At first I thought support for minimal spec. devices was a good idea.
However I now believe it just isn't worth the effort required.
If these (usually) older devices need FOSS support older OpenWrt releases are more than adequate.
As slh points out it is just a matter of time and 4MB Flash simply won't be enough ... same goes for 32MB RAM.
I'm in favor of saving SO much trouble and NOT supporting ANY devices with 4 Flash or 32 RAM from DAY ONE.
We do not know what information the that user was referring to (ie. The wiki or another user on the forum). I'm not sure that the OpenWRT wiki makes recommendation on specific hardware models.

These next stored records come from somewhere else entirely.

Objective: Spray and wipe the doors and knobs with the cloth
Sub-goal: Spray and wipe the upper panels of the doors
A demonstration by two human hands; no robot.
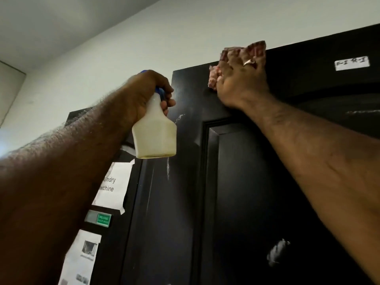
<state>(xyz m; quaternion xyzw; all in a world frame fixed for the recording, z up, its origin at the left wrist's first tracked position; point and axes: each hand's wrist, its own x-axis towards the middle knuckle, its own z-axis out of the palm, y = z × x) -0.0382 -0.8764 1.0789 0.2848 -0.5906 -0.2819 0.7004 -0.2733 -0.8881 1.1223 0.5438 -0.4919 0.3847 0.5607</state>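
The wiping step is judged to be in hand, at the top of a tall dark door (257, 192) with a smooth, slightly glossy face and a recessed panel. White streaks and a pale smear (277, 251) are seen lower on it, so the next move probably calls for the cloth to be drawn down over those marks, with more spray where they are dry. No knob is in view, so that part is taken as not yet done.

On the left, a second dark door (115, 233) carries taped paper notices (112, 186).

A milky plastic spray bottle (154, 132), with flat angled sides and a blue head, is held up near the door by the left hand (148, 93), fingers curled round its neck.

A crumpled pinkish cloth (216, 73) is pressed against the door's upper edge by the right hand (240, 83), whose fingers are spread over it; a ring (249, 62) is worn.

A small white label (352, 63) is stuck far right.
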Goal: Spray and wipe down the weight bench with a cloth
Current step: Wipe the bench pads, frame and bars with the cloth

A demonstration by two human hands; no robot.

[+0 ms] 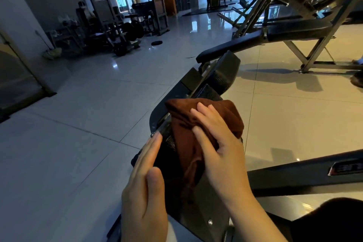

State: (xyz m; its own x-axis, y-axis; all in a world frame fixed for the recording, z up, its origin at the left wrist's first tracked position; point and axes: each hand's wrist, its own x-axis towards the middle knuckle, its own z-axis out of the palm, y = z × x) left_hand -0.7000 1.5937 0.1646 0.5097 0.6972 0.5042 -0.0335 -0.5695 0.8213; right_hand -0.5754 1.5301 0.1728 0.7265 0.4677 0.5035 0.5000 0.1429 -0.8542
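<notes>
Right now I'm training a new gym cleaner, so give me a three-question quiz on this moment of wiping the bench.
1. True or false: the right hand lies flat on the brown cloth.
2. Where is the left hand? A) holding a spray bottle B) open against the bench edge beside the cloth C) on the floor
3. Fill in: no spray ______ shows in this view.

Key: 1 true; 2 B; 3 bottle.
</notes>
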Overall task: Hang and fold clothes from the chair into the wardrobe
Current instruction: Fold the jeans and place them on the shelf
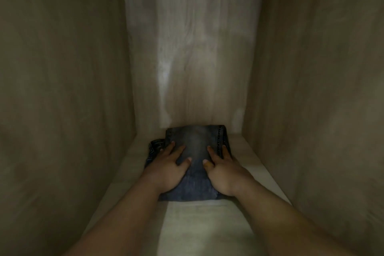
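Wardrobe [62, 89] compartment, wood-grain walls and back panel, pale shelf [193, 226] at the bottom. Folded jeans [196, 145] lie flat on shelf, near the back panel. Left hand [166, 170] and right hand [225, 172] both press flat on jeans, fingers straight, slightly apart, side by side

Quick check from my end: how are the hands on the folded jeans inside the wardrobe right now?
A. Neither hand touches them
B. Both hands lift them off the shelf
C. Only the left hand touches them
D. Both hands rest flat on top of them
D: the left hand and the right hand both lie with straight fingers on top of the folded jeans, which rest on the wardrobe shelf.
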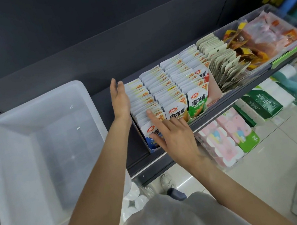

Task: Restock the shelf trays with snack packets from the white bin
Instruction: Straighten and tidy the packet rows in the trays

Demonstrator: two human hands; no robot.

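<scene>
The white bin (16, 175) stands on the shelf at the left with nothing visible inside. To its right, cardboard shelf trays hold upright rows of snack packets (161, 88). My left hand (119, 97) lies flat with straight fingers against the left side of the leftmost tray (145, 142). My right hand (176, 137) has its fingers spread, its forefinger touching the tops of the front packets in that tray and its thumb on the blue front packet (150, 132). Neither hand grips a packet.
Further right on the shelf stand a tray of beige hang-tab packets (221, 59) and clear tubs of orange snacks (269, 35). The dark shelf edge (239, 94) runs in front. Tissue packs (227, 138) sit on the lower shelf. A shoe (166, 180) shows on the tiled floor.
</scene>
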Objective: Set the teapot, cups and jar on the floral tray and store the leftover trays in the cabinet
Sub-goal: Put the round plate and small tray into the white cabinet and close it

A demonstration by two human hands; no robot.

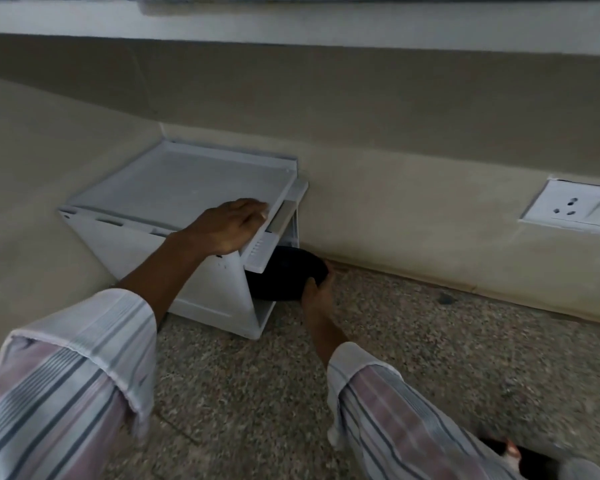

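Note:
A small white cabinet (pixel 174 188) stands on the floor in the corner of two beige walls. Its open front faces right. My left hand (pixel 229 226) rests flat on the front edge of its top, fingers spread, above a raised white flap. My right hand (pixel 317 292) grips the near rim of a round black tray (pixel 281 275). The tray is tilted and sits partly inside the cabinet's opening, its far half hidden by the cabinet. No teapot, cups, jar or floral tray are in view.
The floor (pixel 413 341) is speckled stone. A white wall socket plate (pixel 575 209) sits low on the right wall. A dark spot (pixel 445 298) lies near the skirting. A foot in a dark sandal (pixel 513 452) shows at the bottom right.

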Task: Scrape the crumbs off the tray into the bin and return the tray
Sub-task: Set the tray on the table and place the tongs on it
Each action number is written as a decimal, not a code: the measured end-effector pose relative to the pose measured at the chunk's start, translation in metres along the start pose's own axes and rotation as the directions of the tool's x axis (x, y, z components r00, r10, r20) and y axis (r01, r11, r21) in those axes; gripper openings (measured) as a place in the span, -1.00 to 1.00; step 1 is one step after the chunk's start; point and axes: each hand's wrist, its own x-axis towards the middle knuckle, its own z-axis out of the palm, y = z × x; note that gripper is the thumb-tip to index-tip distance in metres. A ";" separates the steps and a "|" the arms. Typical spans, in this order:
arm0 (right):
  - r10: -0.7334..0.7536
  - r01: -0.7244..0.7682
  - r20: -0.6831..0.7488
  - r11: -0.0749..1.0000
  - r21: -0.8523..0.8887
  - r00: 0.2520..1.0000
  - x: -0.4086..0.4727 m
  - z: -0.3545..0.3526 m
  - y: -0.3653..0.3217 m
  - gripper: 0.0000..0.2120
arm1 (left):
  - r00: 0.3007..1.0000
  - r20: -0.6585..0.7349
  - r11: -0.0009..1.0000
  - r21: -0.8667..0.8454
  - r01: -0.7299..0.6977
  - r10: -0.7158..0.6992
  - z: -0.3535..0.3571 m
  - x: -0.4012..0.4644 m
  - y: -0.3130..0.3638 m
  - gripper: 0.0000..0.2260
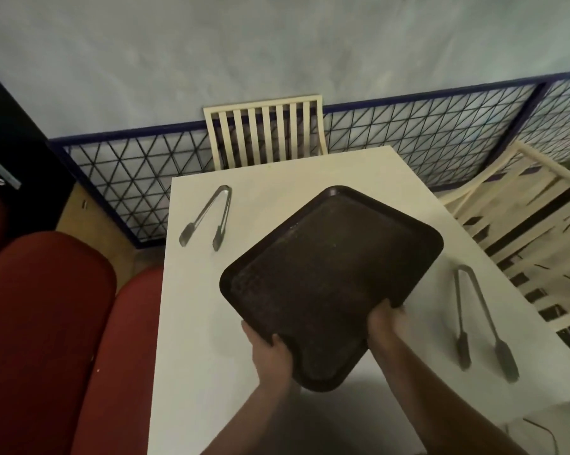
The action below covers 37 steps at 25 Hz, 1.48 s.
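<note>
A dark brown rectangular tray [329,277] sits skewed over the middle of the white table [392,178], its long axis running from near me toward the far right. My left hand [270,353] grips its near left edge, thumb on top of the rim. At the near right edge my right hand [387,323] holds the rim, fingers curled under it. A few pale specks show on the tray's surface. No bin is in view.
Metal tongs [208,218] lie on the table's far left, a second pair of tongs [484,323] on the right. A cream slatted chair [265,133] stands at the far end, another chair [536,231] at right. Red seats [47,323] flank the left side; a wire-mesh fence [441,136] runs behind.
</note>
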 end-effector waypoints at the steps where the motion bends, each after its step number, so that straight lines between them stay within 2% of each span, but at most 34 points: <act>1: 0.010 -0.011 0.029 1.000 0.002 1.000 0.003 0.005 0.004 -0.60 | 0.999 -0.037 0.999 -0.036 -0.024 0.023 0.001 0.004 0.000 -0.43; 3: 0.052 -0.053 0.136 0.999 0.002 0.989 0.009 0.007 0.006 -0.64 | 0.992 -0.106 0.993 -0.091 -0.075 0.065 0.004 0.019 0.004 -0.45; 6: 0.137 -0.213 0.317 0.952 0.218 0.938 0.029 -0.002 -0.011 -0.74 | 0.989 -0.112 0.982 -0.156 -0.111 0.094 0.006 0.038 0.018 -0.50; 8: 0.152 -0.264 0.309 0.894 0.362 0.939 0.056 -0.016 -0.031 -0.67 | 0.989 -0.078 0.974 -0.183 -0.135 0.123 0.001 0.053 0.021 -0.52; 10: 0.144 -0.258 0.311 0.894 0.365 0.939 0.092 -0.031 -0.049 -0.59 | 0.993 -0.014 0.963 -0.245 -0.117 0.117 -0.009 0.069 0.023 -0.54; 12: 0.163 -0.254 0.353 0.939 0.231 0.922 0.125 -0.040 -0.060 -0.61 | 0.996 0.065 0.953 -0.299 -0.046 0.068 -0.016 0.083 0.024 -0.57; 14: 0.171 -0.211 0.382 0.975 0.066 0.908 0.141 -0.046 -0.068 -0.72 | 0.994 0.107 0.954 -0.298 0.013 0.020 -0.020 0.097 0.023 -0.59; 16: 0.114 -0.050 0.350 0.982 -0.185 0.930 0.150 -0.049 -0.073 -0.79 | 0.990 0.142 0.961 -0.272 0.050 -0.012 -0.023 0.114 0.018 -0.59; 17: 0.045 0.071 0.320 0.937 -0.342 0.946 0.157 -0.051 -0.071 -0.79 | 0.987 0.158 0.966 -0.250 0.064 -0.024 -0.024 0.122 0.014 -0.60; 19: -0.054 0.251 0.333 0.773 -0.583 0.941 0.168 -0.050 -0.067 -0.77 | 0.986 0.150 0.973 -0.207 0.099 -0.068 -0.024 0.133 0.010 -0.59; 22: -0.051 0.304 0.350 0.623 -0.721 0.935 0.175 -0.047 -0.060 -0.76 | 0.990 0.087 0.990 -0.073 0.122 -0.115 -0.016 0.141 0.016 -0.58; 25: -0.125 0.390 0.382 0.499 -0.774 0.916 0.171 -0.047 -0.052 -0.82 | 0.996 -0.047 0.959 0.268 0.089 -0.080 -0.009 0.145 0.021 -0.57; 26: -0.151 0.428 0.406 0.445 -0.786 0.902 0.169 -0.047 -0.051 -0.84 | 0.995 -0.073 0.940 0.330 0.082 -0.062 -0.007 0.144 0.023 -0.57; 30: -0.209 0.481 0.433 0.371 -0.794 0.877 0.164 -0.050 -0.045 -0.85 | 0.995 -0.098 0.865 0.501 0.038 0.012 -0.002 0.145 0.028 -0.60; 33: -0.230 0.493 0.436 0.401 -0.772 0.870 0.156 -0.054 -0.049 -0.85 | 0.997 -0.072 0.826 0.563 0.019 0.026 -0.002 0.146 0.034 -0.60; 35: -0.292 0.538 0.451 0.442 -0.718 0.843 0.150 -0.060 -0.055 -0.86 | 0.993 -0.100 0.733 0.680 0.017 0.070 0.004 0.140 0.039 -0.58; 37: -0.390 0.591 0.445 0.504 -0.629 0.806 0.149 -0.068 -0.057 -0.86 | 0.984 -0.052 0.661 0.747 -0.073 0.168 0.024 0.128 0.048 -0.60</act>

If that user looked at information on the LEDE wiki (with changes), they would know that a 4MB flash is NOT recommended.
Thats the reason why LEDE has its own wiki, to make its own standards/recommendations compared to the one on OpenWRT
Additionally, If the google search showed "LEDE minimum requirement of >4MB" from the LEDE website, would they not click the link to read on more information on the LEDE wiki pertaining to the warnings of 4MB flash routers?
Yeah, my suggestion is to continue support on 4MB but users should be AWARE that it has limitations due to flash size (make sense logically)
EDIT: In regards to the wiki, on the "Installing Luci" Section (where ever that may be) the warning label should definitely be placed there along with an FAQ so its obvious that they cannot install LEDE and move on.
An experienced users will obviously think otherwise but this is targeted to newcomers
Summary is: Its not a problem to refer them to the hardware support wiki page if a person with a 4MB flash router comes along having problems with LUCI install. This should be known as the future for growth is inevitable
EDIT2: And we shouldn't compare nonexperienced users being unable to install LUCI on a 4MB flash router with experienced users who know how to build a custom firmware to install LUCI on their 4MB router.